The cylindrical tank burst at 5:43 am local time (4:43 am GMT) on 16 December 2022, sending approximately 1 e6L of water together with the tank's 1,500 fish into the hotel lobby and adjacent street. Sandra Weeser, a member of Germany's Bundestag staying at the hotel at the time, described awakening to "a kind of shock wave".

Berlin's Technisches Hilfswerk (THW) rescue team mounted a full-scale deployment, completing operations 12 hours later — with the hotel's lobby and atrium remaining devastated, described by onlookers as resembling a battlefield.

The majority of the 1,500 fish were killed and two people were hospitalized with injuries. Officials noted the collapse could easily have taken several lives had it taken place during the hotel's busier operational hours.

Detected by local seismographs, the collapse sent the water out of the hotel lobby and into nearby storm drains, but not before damaging several nearby businesses, including a neighboring Lindt chocolate shop and the basement of the adjacent DDR Museum, the latter of which reopened three and a half months later. An associated power loss threatened hundreds of smaller fish in the facility's breeding tanks, which were ultimately rescued.

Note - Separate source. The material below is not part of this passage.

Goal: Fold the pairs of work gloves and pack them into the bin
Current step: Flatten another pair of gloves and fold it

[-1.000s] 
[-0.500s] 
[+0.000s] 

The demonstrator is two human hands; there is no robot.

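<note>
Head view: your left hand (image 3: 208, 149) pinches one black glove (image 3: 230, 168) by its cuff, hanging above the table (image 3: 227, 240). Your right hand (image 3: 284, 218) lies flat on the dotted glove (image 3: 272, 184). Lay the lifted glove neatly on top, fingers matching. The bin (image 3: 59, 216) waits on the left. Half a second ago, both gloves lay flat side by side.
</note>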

With no suspicion of foul play, and prior to a formal investigation, suspected causes included material fatigue, exacerbated by the difference between Berlin's very low air temperature (-9 C that night), and the tank's water temperature (26 C).

On 24 October 2023, prosecutors closed the investigation into the rupture after experts failed to determine a conclusive cause.

The hotel reopened after two years on 12 February 2025, with a 24 m vertical garden consisting of about 2,000 plants of 22 species replacing the aquarium.

==Similar events==
Catastrophic failures and major leaks have occurred at numerous large acrylic tanks, including failures at the T-Rex Café at Disney Springs in Orlando; the Dubai Aquarium at the Dubai Mall; the Orient Shopping Center, Shanghai; the Gulfstream Casino, Hallandale Beach, Florida; at the Lotte Tower, Seoul, South Korea and at the Mazatlan, Mexico Aquarium.